Master DB corruption

  • Hi Experts,

     

    Getting below messages when running DBCC CHECKDB on master DB and the session gets disconnected. CHECKDB during restart completed without error but when running checkdb from a query windows giving this error.

     

    Msg 5901, Level 16, State 1, Line 1

    One or more recovery units belonging to database 'master' failed to generate a checkpoint. This is typically caused by lack of system resources such as disk or memory, or in some cases due to database corruption. Examine previous entries in the error log for more detailed information on this failure.

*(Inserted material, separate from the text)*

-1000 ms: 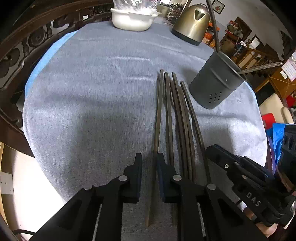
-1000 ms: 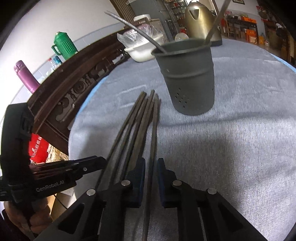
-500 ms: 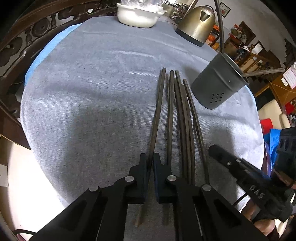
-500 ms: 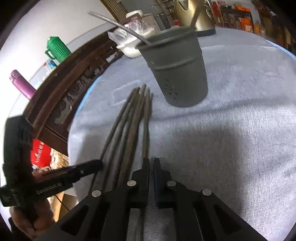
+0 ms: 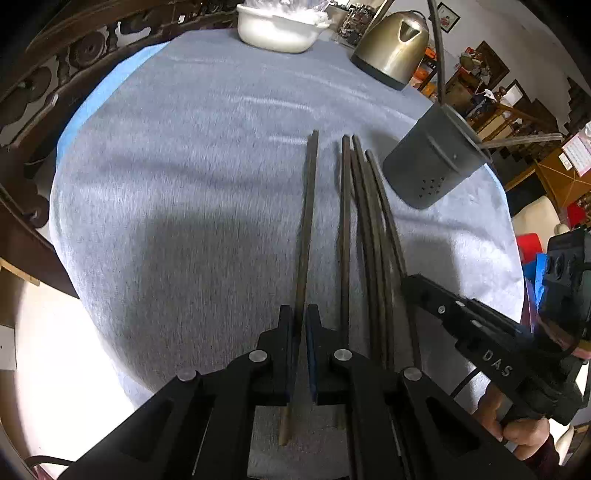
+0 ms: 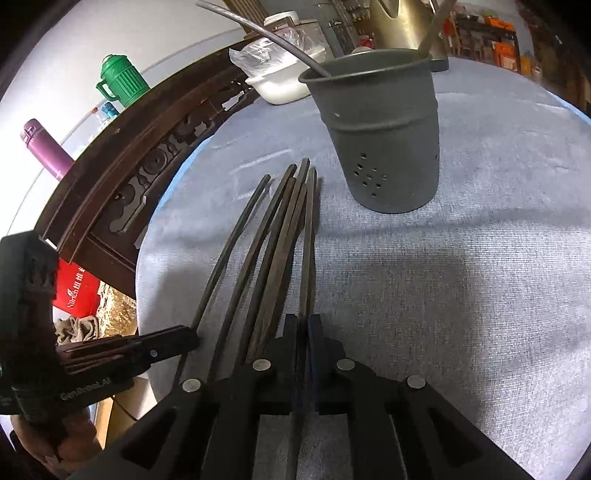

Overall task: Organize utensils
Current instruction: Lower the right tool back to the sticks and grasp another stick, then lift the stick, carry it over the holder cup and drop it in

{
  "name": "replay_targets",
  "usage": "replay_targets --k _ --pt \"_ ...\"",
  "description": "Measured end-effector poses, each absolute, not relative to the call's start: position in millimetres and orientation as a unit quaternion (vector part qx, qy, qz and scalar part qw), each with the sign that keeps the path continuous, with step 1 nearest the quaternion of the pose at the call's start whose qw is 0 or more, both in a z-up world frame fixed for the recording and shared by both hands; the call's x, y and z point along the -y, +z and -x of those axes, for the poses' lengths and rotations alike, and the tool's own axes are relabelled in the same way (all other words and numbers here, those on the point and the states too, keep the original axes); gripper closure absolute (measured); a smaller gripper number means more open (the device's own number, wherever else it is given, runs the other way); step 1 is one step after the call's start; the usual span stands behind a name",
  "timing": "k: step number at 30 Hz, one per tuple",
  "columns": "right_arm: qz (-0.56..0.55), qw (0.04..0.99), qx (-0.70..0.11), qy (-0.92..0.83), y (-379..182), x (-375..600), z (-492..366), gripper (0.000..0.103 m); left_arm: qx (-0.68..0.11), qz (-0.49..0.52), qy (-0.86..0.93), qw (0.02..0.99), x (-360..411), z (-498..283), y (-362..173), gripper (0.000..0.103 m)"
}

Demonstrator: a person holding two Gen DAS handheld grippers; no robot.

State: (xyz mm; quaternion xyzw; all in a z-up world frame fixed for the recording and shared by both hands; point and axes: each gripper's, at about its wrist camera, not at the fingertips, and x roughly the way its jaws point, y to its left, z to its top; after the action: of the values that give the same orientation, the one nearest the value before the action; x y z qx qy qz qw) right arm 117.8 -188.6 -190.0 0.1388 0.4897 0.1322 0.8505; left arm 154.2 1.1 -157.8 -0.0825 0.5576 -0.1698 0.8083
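Note:
Several dark wooden chopsticks (image 5: 373,236) lie side by side on the grey tablecloth (image 5: 184,166). My left gripper (image 5: 300,317) is shut on the leftmost chopstick (image 5: 307,221), which lies a little apart from the rest. In the right wrist view my right gripper (image 6: 302,325) is shut on the rightmost chopstick (image 6: 309,236) of the bundle (image 6: 266,243). A grey perforated utensil holder (image 5: 432,162) (image 6: 384,140) stands upright just beyond the chopstick tips, with two metal handles sticking out of it. Each gripper shows in the other's view: the right gripper (image 5: 408,282), the left gripper (image 6: 190,338).
A white bowl (image 5: 277,29) and a brass-coloured kettle (image 5: 395,48) stand at the table's far edge. A carved dark wooden chair back (image 6: 147,147) curves along the left side. Behind it stand a green jug (image 6: 120,81) and a purple bottle (image 6: 46,147).
Both grippers have gone from open to shut, each on one chopstick. The left one's chopstick has shifted left, away from the bundle.

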Motion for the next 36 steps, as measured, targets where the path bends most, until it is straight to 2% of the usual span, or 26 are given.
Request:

    Msg 1823, Level 16, State 2, Line 1

    A database snapshot cannot be created because it failed to start.

    Msg 1823, Level 16, State 8, Line 1

    A database snapshot cannot be created because it failed to start.

    Msg 7928, Level 16, State 1, Line 1

    The database snapshot for online checks could not be created. Either the reason is given in a previous error or one of the underlying volumes does not support sparse files or alternate streams. Attempting to get exclusive access to run checks offline.

    Msg 5030, Level 16, State 12, Line 1

    The database could not be exclusively locked to perform the operation.

    Msg 7926, Level 16, State 1, Line 1

    Check statement aborted. The database could not be checked as a database snapshot could not be created and the database or table could not be locked. See Books Online for details of when this behavior is expected and what workarounds exist. Also see previous errors for more details.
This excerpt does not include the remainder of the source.